Gaza is not Lebanon; Hamas is not Hezbollah...

Gaza Is Not Lebanon and Israel's campaign against Hamas may succeed says Thomas Donnely and Danielle Pletka at The Weekly Standard.

The conventional wisdom about the incursion by Israeli ground units into Gaza, mirrored in Sunday's Washington Post, is that "Israeli leaders run the risk of repeating their disastrous experience in the 2006 Lebanon war, when they suffered high casualties in ground combat with Hezbollah." Apparently, reporters and pundits are even more prone to refighting the last war than generals: Gaza is not Lebanon; Hamas is not Hezbollah and, most critically, Israel now is not Israel in 2006.

Andrew Exum, at Abu Muqawama, asks why is it so quiet along the Blue Line?

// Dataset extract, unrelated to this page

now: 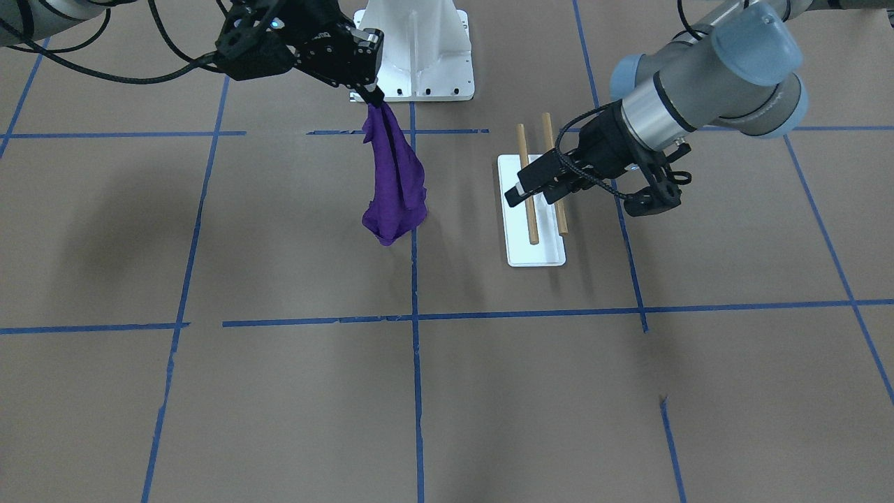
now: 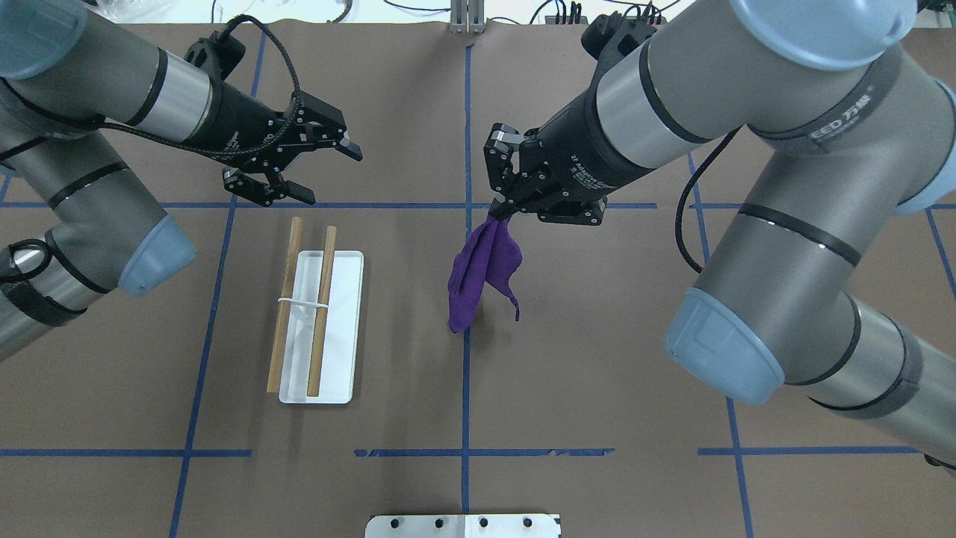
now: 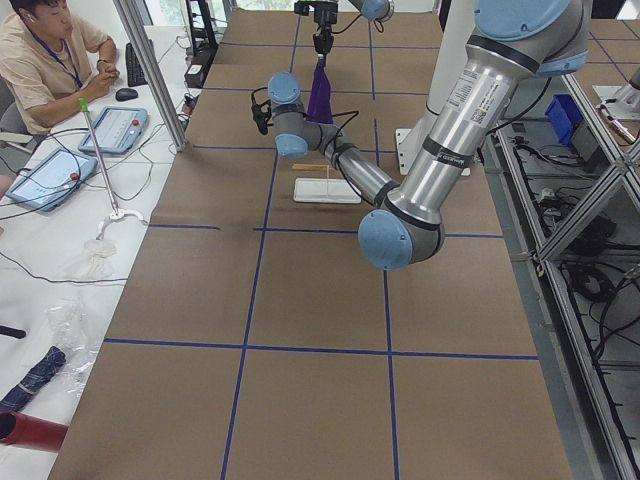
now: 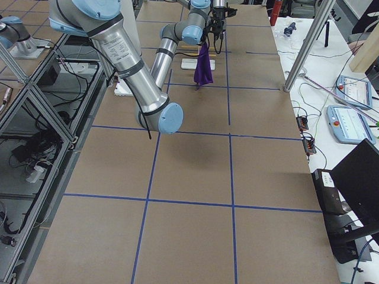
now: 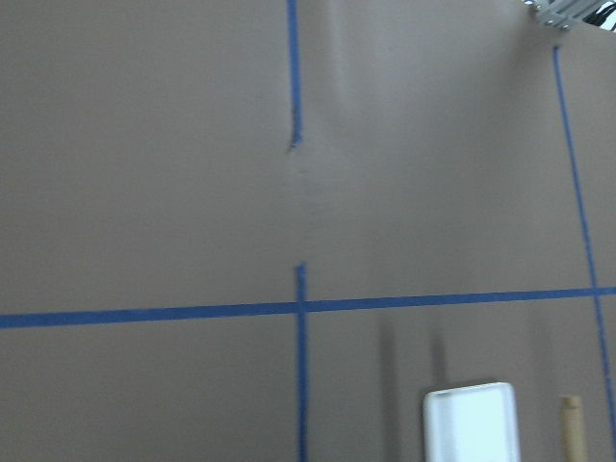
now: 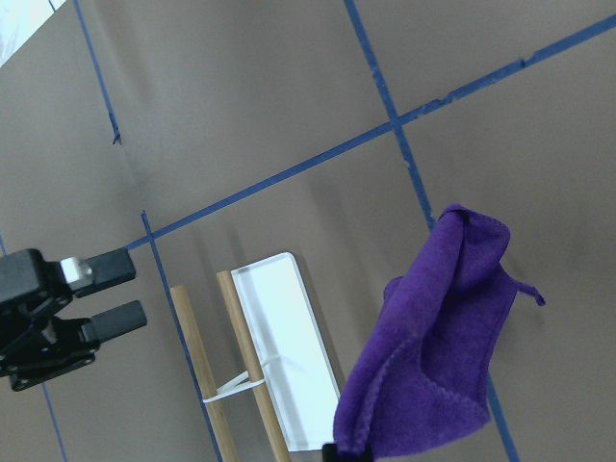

He lists three points on why Hezbollah has been so quiet these past two weeks and solicits AM's readership to sound off in the comments. Ex also points to what he considers as good an article on the fighting in Gaza as any he has read in an American newspaper by Charles Levinson at The Wall Street Journal.

As forces move deeper into Gaza, Israel's leaders seek to avoid the mistakes made in the ambitious 2006 invasion of Lebanon.

Tom Ricks also wants to know why Hezbollah is being so quiet on the Israeli-Lebanese border.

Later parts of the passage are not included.